• _Task to carry out_
If a line contains the word "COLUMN", include it in the count; state how many such lines the listing has and nothing else.

• _Entries shown_
-*-*-

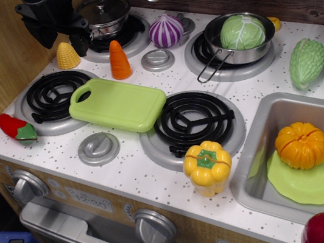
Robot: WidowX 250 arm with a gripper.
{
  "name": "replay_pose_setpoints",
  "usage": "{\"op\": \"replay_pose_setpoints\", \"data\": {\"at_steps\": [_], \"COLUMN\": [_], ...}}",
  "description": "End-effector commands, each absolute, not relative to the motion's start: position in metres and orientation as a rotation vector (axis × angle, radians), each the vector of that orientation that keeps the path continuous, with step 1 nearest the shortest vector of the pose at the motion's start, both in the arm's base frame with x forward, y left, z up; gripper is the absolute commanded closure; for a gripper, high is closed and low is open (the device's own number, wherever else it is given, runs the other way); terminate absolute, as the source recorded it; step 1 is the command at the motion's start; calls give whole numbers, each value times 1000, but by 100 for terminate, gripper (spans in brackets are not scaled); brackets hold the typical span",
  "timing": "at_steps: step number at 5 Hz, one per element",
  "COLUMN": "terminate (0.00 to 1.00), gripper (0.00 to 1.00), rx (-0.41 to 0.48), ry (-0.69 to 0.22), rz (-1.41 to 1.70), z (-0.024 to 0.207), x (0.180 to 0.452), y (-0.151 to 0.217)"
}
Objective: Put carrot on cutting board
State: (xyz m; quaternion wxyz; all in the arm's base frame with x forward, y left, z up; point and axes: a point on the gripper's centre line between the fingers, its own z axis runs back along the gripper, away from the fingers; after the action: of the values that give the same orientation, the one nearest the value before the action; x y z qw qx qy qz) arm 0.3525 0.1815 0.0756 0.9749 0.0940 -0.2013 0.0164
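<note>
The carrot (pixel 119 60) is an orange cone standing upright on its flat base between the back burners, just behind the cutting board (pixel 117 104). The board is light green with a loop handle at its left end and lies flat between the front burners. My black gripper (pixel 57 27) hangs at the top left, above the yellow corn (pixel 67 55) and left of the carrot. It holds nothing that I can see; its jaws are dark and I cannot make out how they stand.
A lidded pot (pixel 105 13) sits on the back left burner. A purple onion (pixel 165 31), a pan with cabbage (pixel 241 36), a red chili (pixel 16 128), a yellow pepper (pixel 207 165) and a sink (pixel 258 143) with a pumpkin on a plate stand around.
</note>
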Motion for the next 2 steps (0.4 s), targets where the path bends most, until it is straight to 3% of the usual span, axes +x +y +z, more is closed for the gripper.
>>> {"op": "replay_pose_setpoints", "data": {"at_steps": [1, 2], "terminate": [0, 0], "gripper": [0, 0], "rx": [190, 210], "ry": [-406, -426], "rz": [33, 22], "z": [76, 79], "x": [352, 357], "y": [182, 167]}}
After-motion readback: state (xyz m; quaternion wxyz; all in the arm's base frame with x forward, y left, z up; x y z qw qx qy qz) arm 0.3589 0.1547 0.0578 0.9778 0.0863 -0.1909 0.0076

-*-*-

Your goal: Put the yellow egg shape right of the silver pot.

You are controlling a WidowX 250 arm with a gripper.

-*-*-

• _Result below_
2